## WHAT YOU SHOULD DO
Report how many lines of the entries below contain the word "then", and nothing more.
===== INPUT FOR THIS TASK
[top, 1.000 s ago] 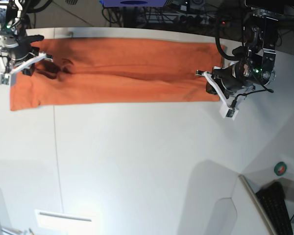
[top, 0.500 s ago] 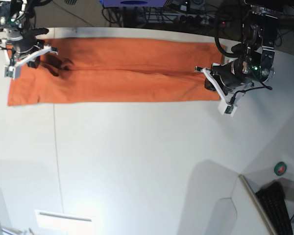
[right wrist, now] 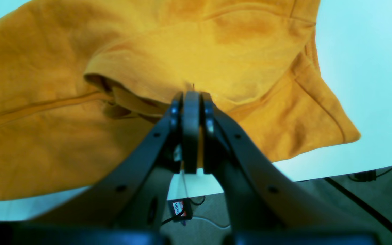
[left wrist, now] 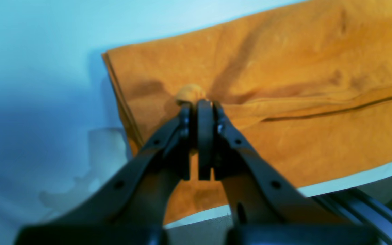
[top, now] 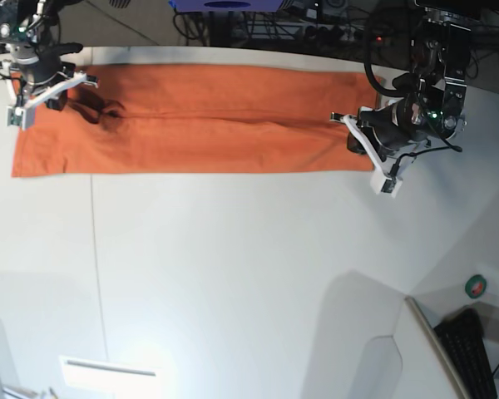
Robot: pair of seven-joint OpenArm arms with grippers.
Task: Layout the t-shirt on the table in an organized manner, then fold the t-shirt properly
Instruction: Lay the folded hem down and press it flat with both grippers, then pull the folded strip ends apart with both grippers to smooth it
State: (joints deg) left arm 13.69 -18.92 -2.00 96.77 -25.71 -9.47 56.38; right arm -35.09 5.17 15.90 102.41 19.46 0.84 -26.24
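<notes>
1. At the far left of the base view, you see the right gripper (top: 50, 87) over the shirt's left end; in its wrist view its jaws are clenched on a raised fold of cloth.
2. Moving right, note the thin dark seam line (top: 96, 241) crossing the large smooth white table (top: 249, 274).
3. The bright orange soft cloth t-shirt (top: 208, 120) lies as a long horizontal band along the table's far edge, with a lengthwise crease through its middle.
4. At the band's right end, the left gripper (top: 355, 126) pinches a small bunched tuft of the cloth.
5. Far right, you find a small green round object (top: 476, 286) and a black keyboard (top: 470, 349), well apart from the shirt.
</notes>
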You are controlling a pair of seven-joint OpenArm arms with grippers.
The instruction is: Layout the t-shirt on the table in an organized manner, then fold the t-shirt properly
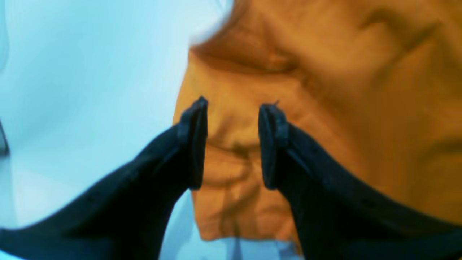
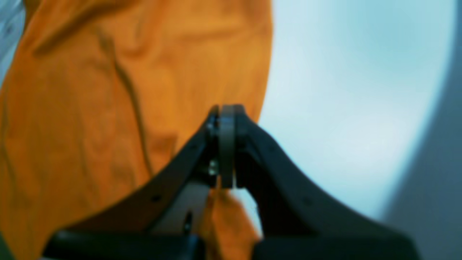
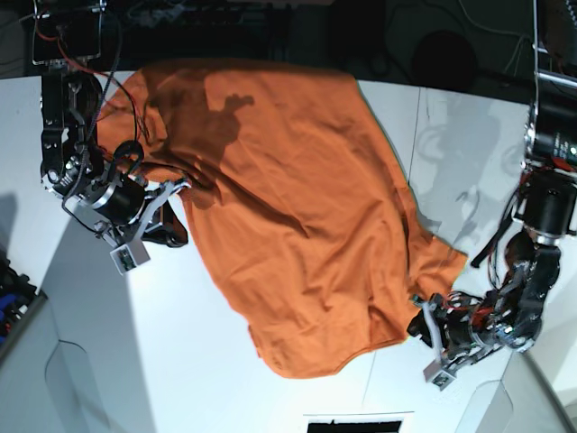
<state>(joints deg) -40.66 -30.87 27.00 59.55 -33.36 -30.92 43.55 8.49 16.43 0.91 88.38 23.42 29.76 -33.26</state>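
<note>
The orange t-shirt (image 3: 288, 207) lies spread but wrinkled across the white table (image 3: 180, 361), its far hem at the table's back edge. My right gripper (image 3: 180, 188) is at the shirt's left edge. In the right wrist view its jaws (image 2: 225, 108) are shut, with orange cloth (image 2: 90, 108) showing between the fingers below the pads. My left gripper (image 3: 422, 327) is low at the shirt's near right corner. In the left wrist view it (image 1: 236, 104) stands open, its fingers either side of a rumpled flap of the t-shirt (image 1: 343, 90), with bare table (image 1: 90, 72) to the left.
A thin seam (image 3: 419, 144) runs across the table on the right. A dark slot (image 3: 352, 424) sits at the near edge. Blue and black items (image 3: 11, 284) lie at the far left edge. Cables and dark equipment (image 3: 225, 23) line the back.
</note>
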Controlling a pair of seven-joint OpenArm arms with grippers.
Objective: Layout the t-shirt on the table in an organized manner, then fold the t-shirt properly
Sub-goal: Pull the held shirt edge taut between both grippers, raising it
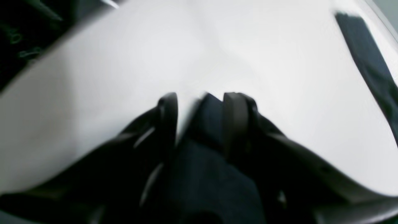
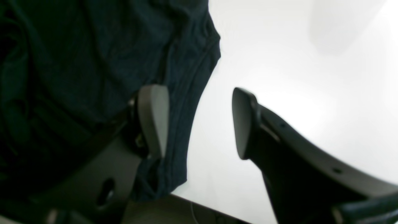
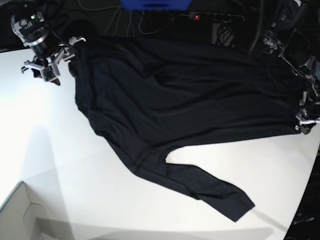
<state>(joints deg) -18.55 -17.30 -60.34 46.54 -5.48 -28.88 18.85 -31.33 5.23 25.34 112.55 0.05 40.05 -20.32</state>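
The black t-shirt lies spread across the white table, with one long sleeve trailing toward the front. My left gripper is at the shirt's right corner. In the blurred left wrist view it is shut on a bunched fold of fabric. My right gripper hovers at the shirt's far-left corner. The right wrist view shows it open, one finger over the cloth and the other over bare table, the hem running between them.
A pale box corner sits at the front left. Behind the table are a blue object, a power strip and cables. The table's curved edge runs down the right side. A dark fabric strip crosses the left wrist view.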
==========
## ANSWER TO THIS TASK
4